TASK INPUTS:
● ● ● ● ● ● ●
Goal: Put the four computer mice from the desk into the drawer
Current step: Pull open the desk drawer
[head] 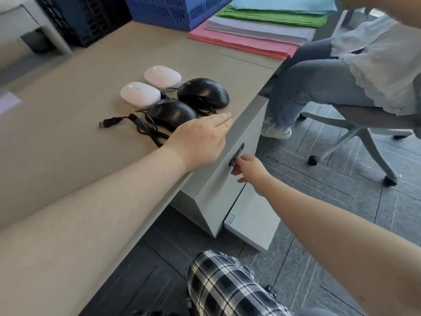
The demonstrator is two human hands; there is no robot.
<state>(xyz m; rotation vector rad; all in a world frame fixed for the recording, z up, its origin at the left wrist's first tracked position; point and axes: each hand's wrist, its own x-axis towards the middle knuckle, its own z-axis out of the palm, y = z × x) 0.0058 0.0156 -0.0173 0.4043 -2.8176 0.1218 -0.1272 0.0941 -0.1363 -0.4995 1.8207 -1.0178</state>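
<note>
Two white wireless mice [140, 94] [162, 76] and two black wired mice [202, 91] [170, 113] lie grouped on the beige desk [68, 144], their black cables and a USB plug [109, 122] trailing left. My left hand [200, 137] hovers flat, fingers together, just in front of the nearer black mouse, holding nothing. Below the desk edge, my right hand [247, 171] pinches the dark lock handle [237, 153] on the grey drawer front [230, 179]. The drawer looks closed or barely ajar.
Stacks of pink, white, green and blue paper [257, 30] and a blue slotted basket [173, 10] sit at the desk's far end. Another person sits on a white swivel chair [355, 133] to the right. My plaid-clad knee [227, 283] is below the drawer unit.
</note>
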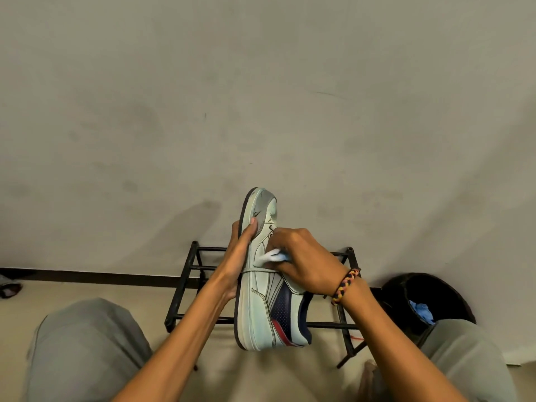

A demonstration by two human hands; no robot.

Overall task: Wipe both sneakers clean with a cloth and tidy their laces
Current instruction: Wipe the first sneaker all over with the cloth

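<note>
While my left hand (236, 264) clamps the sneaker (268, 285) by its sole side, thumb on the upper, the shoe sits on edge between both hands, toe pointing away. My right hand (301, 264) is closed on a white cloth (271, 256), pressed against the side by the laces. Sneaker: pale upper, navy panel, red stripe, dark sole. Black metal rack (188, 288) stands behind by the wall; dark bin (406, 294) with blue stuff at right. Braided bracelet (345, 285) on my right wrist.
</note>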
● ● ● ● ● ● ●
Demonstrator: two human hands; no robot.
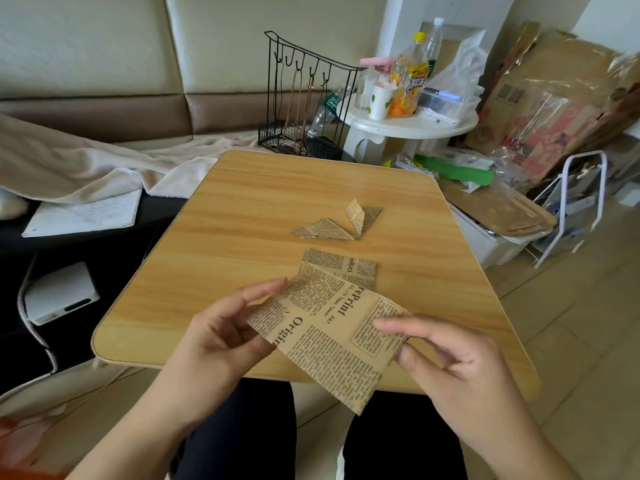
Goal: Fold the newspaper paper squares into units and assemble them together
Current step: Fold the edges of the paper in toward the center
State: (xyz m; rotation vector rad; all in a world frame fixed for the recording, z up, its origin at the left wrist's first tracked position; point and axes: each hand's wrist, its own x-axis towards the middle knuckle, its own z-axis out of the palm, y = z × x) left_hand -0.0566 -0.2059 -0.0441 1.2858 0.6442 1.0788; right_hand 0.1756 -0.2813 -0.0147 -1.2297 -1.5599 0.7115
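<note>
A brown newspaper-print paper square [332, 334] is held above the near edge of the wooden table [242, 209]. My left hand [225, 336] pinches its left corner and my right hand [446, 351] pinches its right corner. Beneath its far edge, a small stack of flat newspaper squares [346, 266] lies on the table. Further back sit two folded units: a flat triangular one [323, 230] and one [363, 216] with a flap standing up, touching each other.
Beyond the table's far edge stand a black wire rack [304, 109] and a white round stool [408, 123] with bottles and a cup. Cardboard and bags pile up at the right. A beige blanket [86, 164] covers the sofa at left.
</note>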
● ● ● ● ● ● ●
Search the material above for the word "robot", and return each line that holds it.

The demonstrator is two human hands; there is no robot.
A demonstration by two human hands; no robot.
Demonstrator: two human hands; no robot.

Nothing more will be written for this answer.